By the third edition of Cooper’s book About Face in 2007, he added a new section called “When Rigorous Personas Aren’t Possible: Provisional Personas.” The concept was geared for product makers who did not have the time, budgets, or corporate buy-in to perform the fieldwork necessary to gather detailed qualitative data. They were a simple collaborative group exercise for designers and nondesigners to create quickly. In fact, the product designer and author Jeff Gothelf also reintroduced them as a Lean UX technique to help align teams on how they think about the customer before doing customer discovery. This is where personas become useful to you in this book, because a provisional persona will be a helpful communication tool to depict your hypothesized customer and align your team. It also gives everyone a starting point for the validation process. Thus, you can think of a provisional persona as a “back-up” or “low budget” persona, which is better than having no persona at all. (Also see what the long-time UX executive Peter Merholz has to say about profiles in Chapter 10.)
Provisional persona layout and breakdown
The provisional personas will collect and present the assumptions you are making about your primary customer segment. Therefore, all information will be contextual to the hypothesized customer and relevant to the value proposition. Specifics such as demographic details or user goals aren’t necessary unless they are essential to the product. Instead, you want to focus your personas on what you assume is important to customers and how they are currently dealing with the problem.

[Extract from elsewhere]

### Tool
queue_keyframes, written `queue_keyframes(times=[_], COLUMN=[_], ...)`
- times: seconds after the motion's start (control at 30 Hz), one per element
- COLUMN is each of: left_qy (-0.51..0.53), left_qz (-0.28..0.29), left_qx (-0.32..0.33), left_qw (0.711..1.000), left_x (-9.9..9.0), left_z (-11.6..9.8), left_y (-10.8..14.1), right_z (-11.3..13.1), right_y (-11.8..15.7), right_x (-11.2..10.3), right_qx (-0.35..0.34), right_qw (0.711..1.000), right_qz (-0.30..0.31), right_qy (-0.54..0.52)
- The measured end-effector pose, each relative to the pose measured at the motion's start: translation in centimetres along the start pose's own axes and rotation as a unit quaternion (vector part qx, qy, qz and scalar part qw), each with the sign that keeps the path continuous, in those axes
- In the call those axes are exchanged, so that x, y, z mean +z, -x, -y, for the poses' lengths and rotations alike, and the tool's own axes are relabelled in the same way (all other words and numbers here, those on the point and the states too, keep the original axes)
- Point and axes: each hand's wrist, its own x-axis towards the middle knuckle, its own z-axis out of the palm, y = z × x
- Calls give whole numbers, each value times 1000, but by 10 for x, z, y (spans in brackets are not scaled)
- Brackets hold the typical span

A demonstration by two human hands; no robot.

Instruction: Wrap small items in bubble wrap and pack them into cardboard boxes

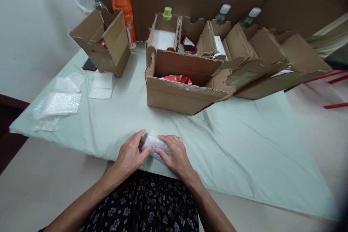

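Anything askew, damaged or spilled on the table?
No spill visible. The front cardboard box has a ragged, wavy top edge with its right end splayed outward. Loose bubble-wrap sheets overlap untidily at the left, and the green cloth is creased.

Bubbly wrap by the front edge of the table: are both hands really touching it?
Touching. The head view shows the left hand and right hand on either side of the bubble wrap, thumbs resting on it.
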Motion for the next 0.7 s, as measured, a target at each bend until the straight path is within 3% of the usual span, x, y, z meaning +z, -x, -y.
queue_keyframes(times=[0.07, 0.17, 0.27, 0.37, 0.47, 0.6, 0.7], left_qy=[90, 214, 212, 169, 159, 143, 136], left_qz=[23, 111, 160, 150, 134, 88, 24], left_qx=[-25, -43, 5, 130, 242, 348, 397], left_qw=[995, 970, 964, 965, 948, 922, 907], left_x=[-2, -10, -17, -18, -17, -20, -28], left_z=[-5, -16, -29, -42, -58, -81, -92], left_y=[1, 1, 0, -5, -16, -34, -46], right_z=[2, 6, 8, 9, 16, 33, 42], right_y=[7, 15, 17, 10, -7, -36, -60], right_x=[0, -8, -29, -59, -89, -125, -164], right_qx=[0, 10, 31, 20, -15, -67, -97], right_qw=[998, 994, 992, 991, 991, 984, 972], right_qz=[-36, -36, 7, 72, 128, 144, 162], right_qy=[-52, -102, -122, -108, -40, 81, 137])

The provisional persona is made up of these four parts:
Name and snapshot/sketch
What is the customer’s name? What does she look like? If you’re going with a certain gender or demographic — in this example, perhaps a woman in her late 20s or early 30s — search for popular baby names of the early 1980s. If you can sketch, draw her. If you have a photo of someone who fits the part, just paste it. If not, find a good reference photo using Google Images or Flickr.
What factors personally motivate the customer? The description should be a composite archetype of the customer that is relevant to the product idea rather than a stereotype of psychographic or demographic details. For example, your team only cares about the customer’s taste in cars if you are solving a problem related to cars.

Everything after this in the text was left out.